**Exercise:**
Pick out every line in the data below that holds "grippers".

**Data excerpt:**

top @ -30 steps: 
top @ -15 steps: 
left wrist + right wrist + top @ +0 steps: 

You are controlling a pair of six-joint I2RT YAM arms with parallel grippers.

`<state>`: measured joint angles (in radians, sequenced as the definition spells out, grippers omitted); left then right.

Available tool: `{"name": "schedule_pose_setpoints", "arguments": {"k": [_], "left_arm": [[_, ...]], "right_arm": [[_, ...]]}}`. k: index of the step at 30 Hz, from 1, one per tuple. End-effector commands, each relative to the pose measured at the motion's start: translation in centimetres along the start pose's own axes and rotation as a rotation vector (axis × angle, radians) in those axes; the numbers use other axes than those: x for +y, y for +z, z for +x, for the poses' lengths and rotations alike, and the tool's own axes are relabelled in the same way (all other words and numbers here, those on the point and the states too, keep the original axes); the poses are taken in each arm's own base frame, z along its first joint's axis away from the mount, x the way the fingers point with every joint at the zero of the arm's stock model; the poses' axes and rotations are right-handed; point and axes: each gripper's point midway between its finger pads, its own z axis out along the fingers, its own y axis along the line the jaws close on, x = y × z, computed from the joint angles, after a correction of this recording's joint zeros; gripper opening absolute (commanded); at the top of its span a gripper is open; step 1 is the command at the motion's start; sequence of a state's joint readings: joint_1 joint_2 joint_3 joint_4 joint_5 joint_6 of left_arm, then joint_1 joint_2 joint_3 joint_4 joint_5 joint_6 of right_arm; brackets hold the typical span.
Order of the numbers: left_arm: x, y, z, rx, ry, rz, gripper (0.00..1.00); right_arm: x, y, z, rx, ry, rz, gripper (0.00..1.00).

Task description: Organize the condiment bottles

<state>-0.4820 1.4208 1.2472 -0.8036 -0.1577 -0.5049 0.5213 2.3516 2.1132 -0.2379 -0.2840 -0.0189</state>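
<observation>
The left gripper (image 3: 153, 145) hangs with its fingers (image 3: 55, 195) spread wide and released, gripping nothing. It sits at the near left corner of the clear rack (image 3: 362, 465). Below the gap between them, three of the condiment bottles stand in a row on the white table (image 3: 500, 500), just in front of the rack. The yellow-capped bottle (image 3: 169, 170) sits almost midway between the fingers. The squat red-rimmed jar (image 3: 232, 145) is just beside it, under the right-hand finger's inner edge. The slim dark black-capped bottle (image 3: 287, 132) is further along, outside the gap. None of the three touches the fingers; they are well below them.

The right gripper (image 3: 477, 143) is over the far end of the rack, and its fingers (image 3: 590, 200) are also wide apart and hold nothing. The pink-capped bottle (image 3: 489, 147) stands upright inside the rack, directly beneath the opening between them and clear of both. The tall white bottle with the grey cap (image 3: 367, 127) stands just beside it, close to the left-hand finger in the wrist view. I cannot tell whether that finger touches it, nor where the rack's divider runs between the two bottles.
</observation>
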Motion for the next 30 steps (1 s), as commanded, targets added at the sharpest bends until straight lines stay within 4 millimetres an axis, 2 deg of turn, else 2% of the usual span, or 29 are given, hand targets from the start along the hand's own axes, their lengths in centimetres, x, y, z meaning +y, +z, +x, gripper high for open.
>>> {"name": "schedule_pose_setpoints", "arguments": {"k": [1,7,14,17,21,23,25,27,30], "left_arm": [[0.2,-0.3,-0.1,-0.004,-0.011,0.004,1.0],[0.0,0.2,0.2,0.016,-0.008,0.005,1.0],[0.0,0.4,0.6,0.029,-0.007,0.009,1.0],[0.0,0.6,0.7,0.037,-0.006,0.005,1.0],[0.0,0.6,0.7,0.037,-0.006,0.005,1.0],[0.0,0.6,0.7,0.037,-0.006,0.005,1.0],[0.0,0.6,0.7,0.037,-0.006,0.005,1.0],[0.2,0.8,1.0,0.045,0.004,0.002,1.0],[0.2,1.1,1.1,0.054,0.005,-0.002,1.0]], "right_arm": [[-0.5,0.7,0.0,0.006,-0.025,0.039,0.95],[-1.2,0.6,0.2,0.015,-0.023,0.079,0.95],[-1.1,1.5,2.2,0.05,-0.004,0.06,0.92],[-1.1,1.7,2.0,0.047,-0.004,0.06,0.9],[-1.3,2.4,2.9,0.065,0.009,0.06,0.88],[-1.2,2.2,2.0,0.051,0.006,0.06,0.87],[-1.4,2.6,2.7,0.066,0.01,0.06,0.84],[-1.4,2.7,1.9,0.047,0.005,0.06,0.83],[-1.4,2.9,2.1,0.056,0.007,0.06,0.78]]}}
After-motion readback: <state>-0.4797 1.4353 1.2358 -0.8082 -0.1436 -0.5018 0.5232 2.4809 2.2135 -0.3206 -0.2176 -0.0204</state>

**Response below:**
You are controlling a pair of six-joint I2RT YAM arms with parallel grippers.
`<state>`: measured joint angles (in radians, sequenced as the definition spells out, grippers omitted); left then right.

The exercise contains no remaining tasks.